How do you decide if the deciding is already decided for you?


First, Goal Progress: In bed by around 11:45 p.m. Jan 13, Up at 9 a.m. Jan 14. Sigh. We can see what my natural pattern is.

More from Keeper: one house, three generations, and a journey into Alzheimer’s by Andrea Gillies:

I also come across some rather startling research to do with the electrical impulses that carry information between neurons. Apparently, studies of the action potentials have found that they fire up before we decide they should be doing whatever it is that we’ve asked of them: for instance, to turn a page or flip a fried egg or pick up a stone on the beach. Experiments showing this to be true were begun by the research scientist Benjamin Libet in the 1970s, and continued in 1985 in a scientific trial done with people who flexed their wrists at will and signaled the moment of deciding by marking the position of a rotating disk. Extraordinarily, it was discovered that the appropriate neurons fired up a full half second before the moment the subjects “decided.” The interval is known as Libet’s delay. In terms of the speed of the electrical impulse, a half second is a very long time. What seems to be happening is that something below or aside from consciousness is making decisions before we think we are making decisions. Something else in us, backstage of our deciding, appears to be deciding before we decide.
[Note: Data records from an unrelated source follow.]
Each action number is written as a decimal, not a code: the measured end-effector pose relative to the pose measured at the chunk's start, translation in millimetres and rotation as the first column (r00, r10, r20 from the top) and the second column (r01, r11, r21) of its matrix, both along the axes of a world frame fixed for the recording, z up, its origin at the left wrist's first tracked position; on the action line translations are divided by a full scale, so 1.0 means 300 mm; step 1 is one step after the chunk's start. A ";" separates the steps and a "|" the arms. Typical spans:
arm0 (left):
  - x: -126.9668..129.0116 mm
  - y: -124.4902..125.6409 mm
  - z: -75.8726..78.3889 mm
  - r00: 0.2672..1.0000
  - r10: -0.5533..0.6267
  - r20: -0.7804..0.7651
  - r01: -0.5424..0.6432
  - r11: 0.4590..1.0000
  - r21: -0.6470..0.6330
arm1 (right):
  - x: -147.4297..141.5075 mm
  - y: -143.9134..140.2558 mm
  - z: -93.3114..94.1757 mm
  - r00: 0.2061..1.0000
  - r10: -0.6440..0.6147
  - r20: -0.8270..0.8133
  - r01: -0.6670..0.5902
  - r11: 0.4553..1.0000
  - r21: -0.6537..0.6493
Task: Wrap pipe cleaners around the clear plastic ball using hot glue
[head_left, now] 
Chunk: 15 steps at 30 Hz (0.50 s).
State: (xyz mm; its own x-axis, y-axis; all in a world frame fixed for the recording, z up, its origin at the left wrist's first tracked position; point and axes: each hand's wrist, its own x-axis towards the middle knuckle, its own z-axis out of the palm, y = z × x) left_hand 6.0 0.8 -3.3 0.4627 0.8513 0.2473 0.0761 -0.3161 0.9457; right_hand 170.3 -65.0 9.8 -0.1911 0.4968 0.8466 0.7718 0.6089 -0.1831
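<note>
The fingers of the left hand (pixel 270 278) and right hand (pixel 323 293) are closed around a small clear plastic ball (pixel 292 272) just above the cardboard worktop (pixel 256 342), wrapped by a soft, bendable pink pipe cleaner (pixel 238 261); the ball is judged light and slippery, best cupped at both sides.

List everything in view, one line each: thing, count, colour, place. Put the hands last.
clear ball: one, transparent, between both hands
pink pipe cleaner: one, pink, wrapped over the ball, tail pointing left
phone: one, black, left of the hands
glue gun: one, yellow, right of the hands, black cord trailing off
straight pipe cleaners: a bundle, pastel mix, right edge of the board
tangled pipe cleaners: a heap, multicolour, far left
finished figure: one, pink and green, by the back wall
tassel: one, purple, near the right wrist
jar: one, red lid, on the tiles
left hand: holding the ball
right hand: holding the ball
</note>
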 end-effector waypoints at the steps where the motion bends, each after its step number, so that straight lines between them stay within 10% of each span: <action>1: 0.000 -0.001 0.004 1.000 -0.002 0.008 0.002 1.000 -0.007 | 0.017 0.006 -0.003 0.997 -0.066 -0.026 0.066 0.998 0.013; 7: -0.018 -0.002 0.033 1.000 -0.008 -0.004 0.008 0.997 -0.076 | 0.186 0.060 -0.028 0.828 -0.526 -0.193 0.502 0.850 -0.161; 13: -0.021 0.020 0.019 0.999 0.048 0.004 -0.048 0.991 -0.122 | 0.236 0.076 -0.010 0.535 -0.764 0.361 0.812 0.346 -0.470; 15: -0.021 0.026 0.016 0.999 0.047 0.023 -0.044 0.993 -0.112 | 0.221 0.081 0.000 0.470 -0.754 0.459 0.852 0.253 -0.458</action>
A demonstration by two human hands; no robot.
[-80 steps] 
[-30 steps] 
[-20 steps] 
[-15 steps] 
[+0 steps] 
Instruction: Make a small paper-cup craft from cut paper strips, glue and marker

It reminds me of a British TV series called Yes Minister, in which civil servants manipulate a member of the government, convincing him that he’s in charge when the truth is that the real decision making is going on elsewhere. In April 2008, an experiment using fMRI scanning not only confirmed that Libet’s delay exists, but went further, showing decisions can be predicted up to ten seconds before deciders “decide.” (Or course, it’s possible to argue that these are ten seconds in which the subject is observed in readiness, preparing to do something as instructed by the experimenter.)

This raises all kinds of questions for me about the nature of self and instinct and mind. If we’re not consciously making decisions, then what part of us is? (Note I said what part of us, not who.)